Work to be completed →
From the entries, copy every line that carries the string "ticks".

── Supplied data ──

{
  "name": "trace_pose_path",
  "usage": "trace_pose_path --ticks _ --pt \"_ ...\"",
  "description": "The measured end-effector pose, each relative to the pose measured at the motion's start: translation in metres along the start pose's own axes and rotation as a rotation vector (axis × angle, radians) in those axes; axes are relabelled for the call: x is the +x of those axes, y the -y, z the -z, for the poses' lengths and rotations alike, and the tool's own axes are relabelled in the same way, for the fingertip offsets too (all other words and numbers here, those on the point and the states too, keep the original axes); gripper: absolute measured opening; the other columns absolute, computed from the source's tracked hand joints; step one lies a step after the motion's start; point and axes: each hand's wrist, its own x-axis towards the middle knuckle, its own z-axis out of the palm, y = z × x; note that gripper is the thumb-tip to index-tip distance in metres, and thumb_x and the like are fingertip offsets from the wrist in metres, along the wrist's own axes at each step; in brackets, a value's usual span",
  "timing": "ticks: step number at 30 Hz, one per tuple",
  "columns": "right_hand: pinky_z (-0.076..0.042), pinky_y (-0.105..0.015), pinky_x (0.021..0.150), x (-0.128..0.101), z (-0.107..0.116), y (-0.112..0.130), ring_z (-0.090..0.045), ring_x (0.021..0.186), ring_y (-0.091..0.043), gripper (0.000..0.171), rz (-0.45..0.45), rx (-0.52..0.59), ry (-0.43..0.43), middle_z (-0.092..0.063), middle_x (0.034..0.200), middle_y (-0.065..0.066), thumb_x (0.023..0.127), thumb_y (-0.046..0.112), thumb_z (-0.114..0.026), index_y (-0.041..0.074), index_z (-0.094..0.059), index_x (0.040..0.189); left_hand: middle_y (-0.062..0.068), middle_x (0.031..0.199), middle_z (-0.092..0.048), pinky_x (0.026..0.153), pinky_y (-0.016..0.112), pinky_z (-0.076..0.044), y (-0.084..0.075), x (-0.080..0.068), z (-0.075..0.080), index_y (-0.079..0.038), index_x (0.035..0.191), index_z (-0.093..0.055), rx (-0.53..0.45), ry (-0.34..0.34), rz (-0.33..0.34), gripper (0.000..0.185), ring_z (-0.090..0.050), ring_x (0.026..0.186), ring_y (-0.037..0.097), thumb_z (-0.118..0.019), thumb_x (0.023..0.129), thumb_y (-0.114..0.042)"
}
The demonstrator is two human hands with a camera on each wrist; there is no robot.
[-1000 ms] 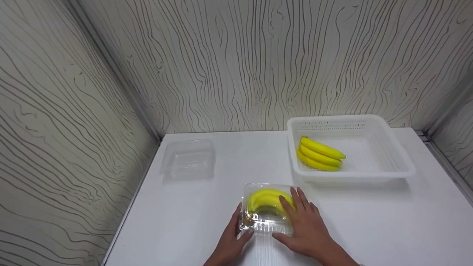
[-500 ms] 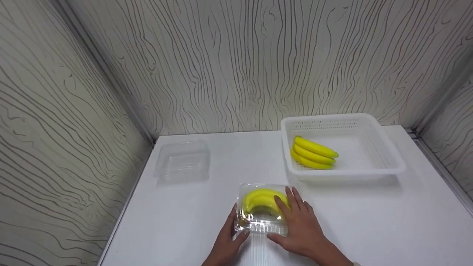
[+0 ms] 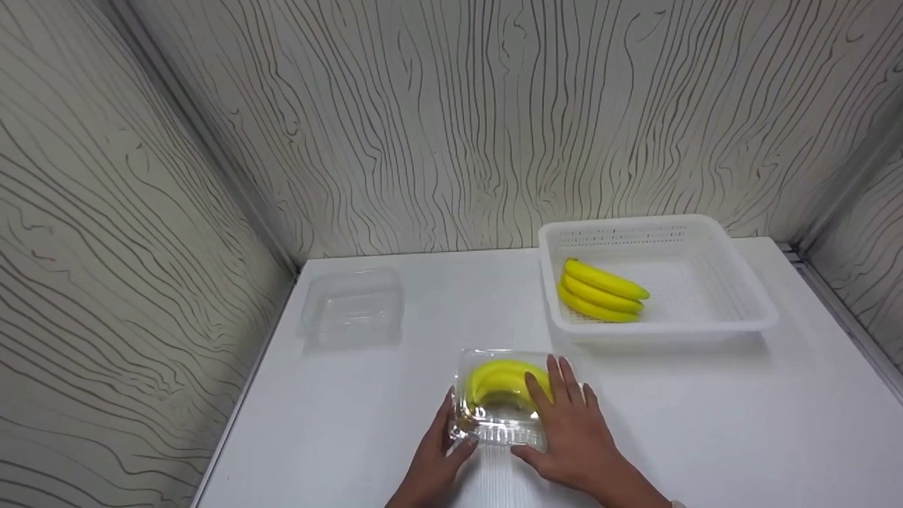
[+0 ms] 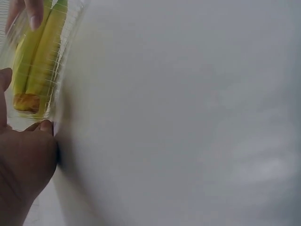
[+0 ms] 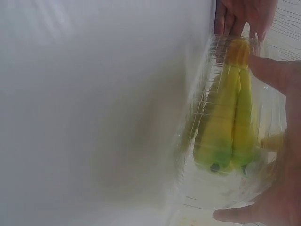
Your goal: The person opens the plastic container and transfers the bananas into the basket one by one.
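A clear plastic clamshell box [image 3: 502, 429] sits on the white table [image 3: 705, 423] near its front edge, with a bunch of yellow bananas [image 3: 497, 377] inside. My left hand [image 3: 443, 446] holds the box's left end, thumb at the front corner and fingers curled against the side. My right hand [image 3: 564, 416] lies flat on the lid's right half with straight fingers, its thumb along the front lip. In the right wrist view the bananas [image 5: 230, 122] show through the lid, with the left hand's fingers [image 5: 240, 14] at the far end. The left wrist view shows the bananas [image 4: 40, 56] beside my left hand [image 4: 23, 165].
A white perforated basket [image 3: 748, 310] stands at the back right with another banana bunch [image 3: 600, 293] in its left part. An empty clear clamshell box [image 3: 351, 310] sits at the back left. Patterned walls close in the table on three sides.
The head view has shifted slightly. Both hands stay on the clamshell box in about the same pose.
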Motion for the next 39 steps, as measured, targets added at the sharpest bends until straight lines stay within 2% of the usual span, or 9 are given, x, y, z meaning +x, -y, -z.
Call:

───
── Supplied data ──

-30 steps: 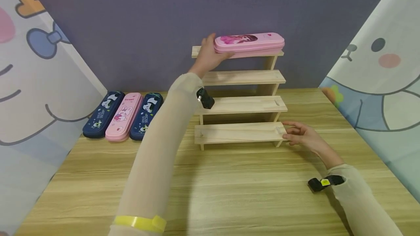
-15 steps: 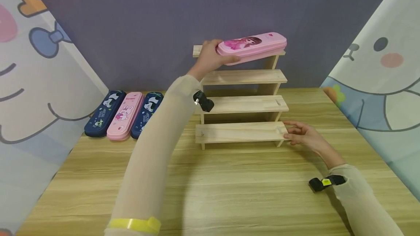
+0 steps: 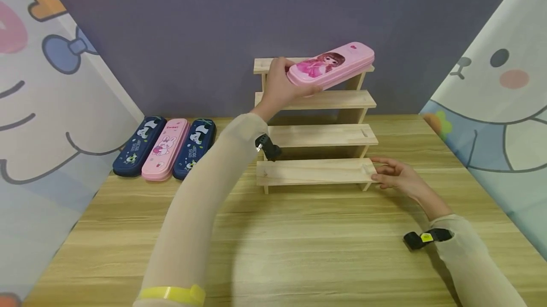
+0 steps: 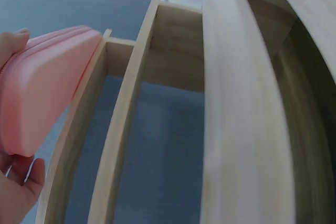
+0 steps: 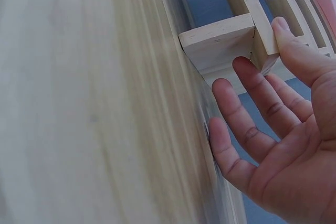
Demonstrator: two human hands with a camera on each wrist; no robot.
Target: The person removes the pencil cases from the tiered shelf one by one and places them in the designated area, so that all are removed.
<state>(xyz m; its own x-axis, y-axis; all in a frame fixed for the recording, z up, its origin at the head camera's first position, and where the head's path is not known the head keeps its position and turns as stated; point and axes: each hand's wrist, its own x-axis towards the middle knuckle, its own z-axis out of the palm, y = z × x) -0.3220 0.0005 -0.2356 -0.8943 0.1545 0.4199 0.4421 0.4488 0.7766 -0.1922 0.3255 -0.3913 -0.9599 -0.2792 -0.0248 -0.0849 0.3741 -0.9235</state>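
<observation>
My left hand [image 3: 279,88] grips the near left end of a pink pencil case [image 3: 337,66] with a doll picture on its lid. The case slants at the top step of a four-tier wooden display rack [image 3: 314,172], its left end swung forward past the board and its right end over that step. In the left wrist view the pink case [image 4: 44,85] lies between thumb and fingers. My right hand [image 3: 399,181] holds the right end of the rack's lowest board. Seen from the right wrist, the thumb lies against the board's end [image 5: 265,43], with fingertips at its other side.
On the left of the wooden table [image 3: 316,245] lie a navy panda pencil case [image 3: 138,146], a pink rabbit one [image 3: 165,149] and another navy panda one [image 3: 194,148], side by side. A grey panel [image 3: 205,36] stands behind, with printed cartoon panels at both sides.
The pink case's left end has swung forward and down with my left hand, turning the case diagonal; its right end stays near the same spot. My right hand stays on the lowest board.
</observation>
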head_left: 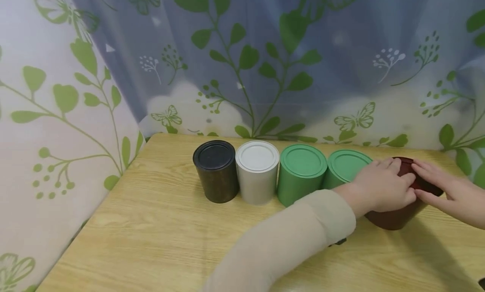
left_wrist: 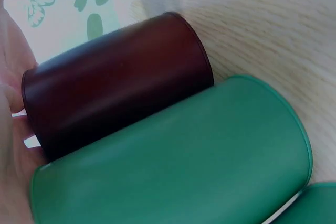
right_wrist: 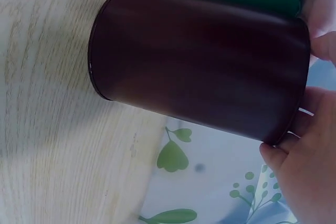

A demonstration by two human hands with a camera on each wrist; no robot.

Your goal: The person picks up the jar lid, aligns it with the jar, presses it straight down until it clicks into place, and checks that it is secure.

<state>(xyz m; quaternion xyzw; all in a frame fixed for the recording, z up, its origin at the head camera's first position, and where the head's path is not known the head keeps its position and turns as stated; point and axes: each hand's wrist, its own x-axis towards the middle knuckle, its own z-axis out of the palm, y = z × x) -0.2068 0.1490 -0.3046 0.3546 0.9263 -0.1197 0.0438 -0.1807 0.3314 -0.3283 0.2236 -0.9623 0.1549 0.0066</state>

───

Solution for this task →
  "usage": "trace_pose_path --ticks _ --pt \"_ ...\"",
  "timing": "ticks: step number at 30 Hz, one per tuple",

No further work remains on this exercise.